Should consumer councils regulate tech standards?
The Litchfield, Connecticut Cable Advisory Council recently asked the Connecticut state franchise authority to develop "measurable and definitive" picture quality standards for digital television. Among other things, the Council wanted the government to prohibit pixelation in MPEG video; prohibit audio/video delay beyond 10 milliseconds; prohibit frame freezes; and develop a picture quality standard for MPEG compression. That particular franchise authority has not yet decided what to do, but you can be sure that other consumer advisory councils will be asking their franchise authorities to impose similar regulations.
If you look in the FCC Rules, you will see a variety of analog technical rules in Section 76.605, but no specific digital technical rules.

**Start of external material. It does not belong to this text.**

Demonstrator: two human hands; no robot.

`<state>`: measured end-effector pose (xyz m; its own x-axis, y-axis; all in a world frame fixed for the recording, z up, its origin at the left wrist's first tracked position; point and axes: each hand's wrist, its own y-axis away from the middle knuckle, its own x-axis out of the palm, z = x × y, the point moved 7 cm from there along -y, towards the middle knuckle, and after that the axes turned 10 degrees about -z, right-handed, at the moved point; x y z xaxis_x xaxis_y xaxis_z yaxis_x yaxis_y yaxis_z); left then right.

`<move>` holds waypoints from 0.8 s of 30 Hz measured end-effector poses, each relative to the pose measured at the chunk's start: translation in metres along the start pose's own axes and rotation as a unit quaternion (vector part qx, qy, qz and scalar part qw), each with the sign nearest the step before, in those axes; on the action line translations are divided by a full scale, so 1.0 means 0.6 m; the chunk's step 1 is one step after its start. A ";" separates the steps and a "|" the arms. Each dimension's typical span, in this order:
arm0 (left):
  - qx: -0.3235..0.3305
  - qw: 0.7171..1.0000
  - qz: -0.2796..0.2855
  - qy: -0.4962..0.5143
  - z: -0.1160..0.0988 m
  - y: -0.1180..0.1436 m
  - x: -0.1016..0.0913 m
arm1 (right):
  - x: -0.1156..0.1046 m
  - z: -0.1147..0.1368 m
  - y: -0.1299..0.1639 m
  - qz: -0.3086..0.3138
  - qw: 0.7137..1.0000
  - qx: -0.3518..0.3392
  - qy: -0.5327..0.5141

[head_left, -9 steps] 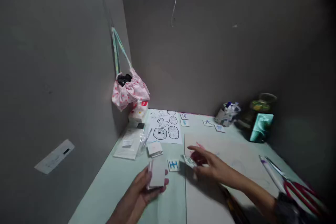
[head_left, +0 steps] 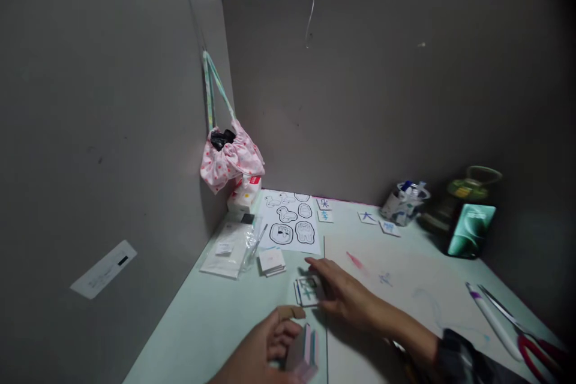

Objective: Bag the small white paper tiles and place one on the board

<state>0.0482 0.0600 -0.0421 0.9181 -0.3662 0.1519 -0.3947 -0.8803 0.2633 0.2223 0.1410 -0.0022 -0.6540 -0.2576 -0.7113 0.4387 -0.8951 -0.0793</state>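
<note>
My left hand (head_left: 270,348) is closed around a stack of small square cards (head_left: 306,351), turned so that its pinkish and bluish edges show. To its upper right, my right hand (head_left: 346,294) pinches the right side of a white card with a green character (head_left: 309,291). That card lies over another card, of which only the left edge shows. Just beyond the hands, on the pale green table, sits a short pile of white cards (head_left: 272,261).
Four-sided drawing board (head_left: 405,288) lies at right, with a marker (head_left: 492,318) and red-handled scissors (head_left: 531,342). Farther back are a printed sheet (head_left: 292,222), character cards (head_left: 368,217), a pen cup (head_left: 405,201) and a phone (head_left: 471,231). A pink bag (head_left: 231,159) hangs left.
My right hand has brought the green-character card left and down over the blue-character card. My left hand has moved lower and right, tilting its stack. The view has shifted slightly.
</note>
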 end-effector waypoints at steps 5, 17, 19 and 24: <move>0.113 0.955 -0.023 -0.274 0.001 -0.007 0.004 | 0.031 0.009 -0.006 0.031 0.996 -0.039 0.075; 0.297 0.863 -0.028 -0.408 0.040 -0.031 0.004 | 0.028 0.032 -0.017 0.051 0.984 -0.078 0.152; 0.305 0.855 -0.032 -0.418 0.047 -0.035 0.003 | 0.028 0.036 -0.018 0.047 0.984 -0.074 0.154; 0.346 0.821 -0.039 -0.452 0.061 -0.047 0.000 | 0.006 0.021 -0.042 -0.005 0.986 -0.039 0.162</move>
<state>0.0607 0.0739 -0.0845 0.7153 -0.0992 -0.6918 -0.5050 -0.7576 -0.4135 0.2011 0.1581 0.0061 -0.4327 -0.1067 -0.8952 0.4869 -0.8634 -0.1325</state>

For that, you have to go Section 76.640. It doesn't list individual specifications, but instead requires cable systems to comply with ANSI/SCTE 40 2004, Digital Cable Network Interface Standard. ANSI/SCTE 40 2004 specifies numerous requirements and limits for digital cable systems, including: RF channel spacing and frequency range; transit delay from headend to most distant customer; carrier-to-noise-plus-interference ratio; composite triple beat; AM hum modulation; group delay variation; chroma/luma delay; phase noise; amplitude variation; micro-reflections; burst noise; adjacent channel rejection; and carrier level at the terminal input.
If a cable system meets these requirements, digital video signals will reach subscribers unimpaired. All the relevant technical rules are already in place. And that means that local franchise authorities are preempted from regulating digital cable standards.

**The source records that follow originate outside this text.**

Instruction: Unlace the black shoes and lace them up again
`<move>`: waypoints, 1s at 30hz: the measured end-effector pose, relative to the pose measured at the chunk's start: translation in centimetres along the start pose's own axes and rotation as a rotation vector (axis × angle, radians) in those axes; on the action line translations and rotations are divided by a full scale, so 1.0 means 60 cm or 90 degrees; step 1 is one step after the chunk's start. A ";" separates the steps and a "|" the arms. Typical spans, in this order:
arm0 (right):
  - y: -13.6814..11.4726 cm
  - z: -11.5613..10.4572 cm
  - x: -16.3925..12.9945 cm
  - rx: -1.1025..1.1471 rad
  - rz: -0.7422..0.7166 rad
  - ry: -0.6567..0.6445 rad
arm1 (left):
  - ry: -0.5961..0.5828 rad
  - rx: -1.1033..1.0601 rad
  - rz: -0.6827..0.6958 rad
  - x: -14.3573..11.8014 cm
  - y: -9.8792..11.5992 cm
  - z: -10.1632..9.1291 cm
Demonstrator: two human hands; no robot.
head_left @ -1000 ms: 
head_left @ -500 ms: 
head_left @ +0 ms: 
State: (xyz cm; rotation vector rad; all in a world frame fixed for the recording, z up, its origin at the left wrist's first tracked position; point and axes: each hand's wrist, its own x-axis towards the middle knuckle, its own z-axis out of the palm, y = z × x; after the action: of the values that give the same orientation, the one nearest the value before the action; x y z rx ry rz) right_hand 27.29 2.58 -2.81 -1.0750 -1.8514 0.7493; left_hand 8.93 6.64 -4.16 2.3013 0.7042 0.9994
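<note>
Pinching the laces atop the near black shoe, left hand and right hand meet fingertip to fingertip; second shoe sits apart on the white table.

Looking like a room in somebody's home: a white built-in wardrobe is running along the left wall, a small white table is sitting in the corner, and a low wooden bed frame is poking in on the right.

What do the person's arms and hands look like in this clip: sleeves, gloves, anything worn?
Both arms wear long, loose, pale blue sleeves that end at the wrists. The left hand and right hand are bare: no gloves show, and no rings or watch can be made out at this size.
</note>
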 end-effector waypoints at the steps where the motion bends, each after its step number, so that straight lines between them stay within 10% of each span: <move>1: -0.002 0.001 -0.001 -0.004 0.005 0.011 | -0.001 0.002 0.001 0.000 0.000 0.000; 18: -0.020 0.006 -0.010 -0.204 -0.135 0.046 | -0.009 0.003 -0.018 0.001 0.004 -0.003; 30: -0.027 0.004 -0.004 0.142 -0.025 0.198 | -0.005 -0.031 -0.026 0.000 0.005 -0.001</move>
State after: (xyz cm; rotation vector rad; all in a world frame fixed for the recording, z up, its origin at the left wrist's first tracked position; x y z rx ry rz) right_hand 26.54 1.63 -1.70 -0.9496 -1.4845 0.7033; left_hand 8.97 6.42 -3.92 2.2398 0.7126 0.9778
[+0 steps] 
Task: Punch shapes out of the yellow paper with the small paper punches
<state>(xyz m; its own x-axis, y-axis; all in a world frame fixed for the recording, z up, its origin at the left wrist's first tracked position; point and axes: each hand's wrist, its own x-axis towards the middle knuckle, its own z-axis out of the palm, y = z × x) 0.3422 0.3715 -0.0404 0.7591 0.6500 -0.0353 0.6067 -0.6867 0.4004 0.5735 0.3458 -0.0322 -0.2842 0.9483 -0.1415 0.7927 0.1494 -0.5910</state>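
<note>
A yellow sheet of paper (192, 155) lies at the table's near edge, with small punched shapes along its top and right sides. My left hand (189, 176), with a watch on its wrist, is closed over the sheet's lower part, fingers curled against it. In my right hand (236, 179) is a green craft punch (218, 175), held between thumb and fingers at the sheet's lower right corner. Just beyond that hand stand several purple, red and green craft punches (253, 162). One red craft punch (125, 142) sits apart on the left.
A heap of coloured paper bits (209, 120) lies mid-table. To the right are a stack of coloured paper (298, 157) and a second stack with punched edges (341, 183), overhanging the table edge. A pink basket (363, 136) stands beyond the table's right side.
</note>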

Pixelation. So let's look at the Council's specific demands. Pixelation means that individual pixels are visible to the eye. In a digital television program that has been compressed using MPEG-2 video coding, whether individual pixels are visible to the eye depends on a combination of factors, including the amount of action in the scene, the data rate of the compressed signal, the size of the TV display, the resolution of the TV display, and the distance between the viewer and the display. So for example, if the TV screen is very large or if the viewer is very close to the screen, individual pixels are likely to be visible. This is outside the control of the cable operator.
Audio/video synchronization. Lack of synchronization between audio and video ("lip synch") can be annoying to viewers. Digital TV stations are the primary culprits, not cable systems or programmers. The chain from program production to reception consists of many links, and each link could introduce a loss of synchronization. At the production and post-production stages, audio-video synch errors can occur in the capture stage, in film-to-video transfer, and in editing. When TV networks distribute the signals to affiliate TV stations, signals are first decompressed and then recompressed, which can affect synchronization. Because cable operators typically pass through cable and broadcast programming without doing any compression and decompression, the control of lip synch errors is outside of their control.
Frame freezes. A frame freeze occurs when the transmission quality of the signal is degraded so much that the receiver is unable to decode the video, and the last picture in the receiver's buffer memory continues to be displayed. This degradation might potentially occur on many of the links in the distribution chain before it gets to the home, including satellite and broadcast links. Consequently, if freeze frames do occur on cable system delivery of MPEG digital signals, it may be due to degradations outside the control of the cable operator.
Picture quality. The process of evaluating perceived picture quality of digital video signals is complicated. Objective measurement techniques are not used, since compression-related impairments may be dependent on the amount of action in the scene. The standard approach uses subjective picture quality tests in which subjects judge selected video images. Subjective tests are expensive and time-consuming, because they require groups of viewers to watch carefully-selected clips of program material under controlled viewing conditions.
Both academic researchers and test equipment manufacturers have been trying to develop less-expensive objective picture quality measurement techniques for digital video. But there is no agreement on any single approach. In any event, even if MPEG picture quality assessment were feasible, the picture quality would be beyond the cable operator's control because compression is done by the cable programmer or the TV station.
There you have it—another clueless consumer council trying to meddle in technology.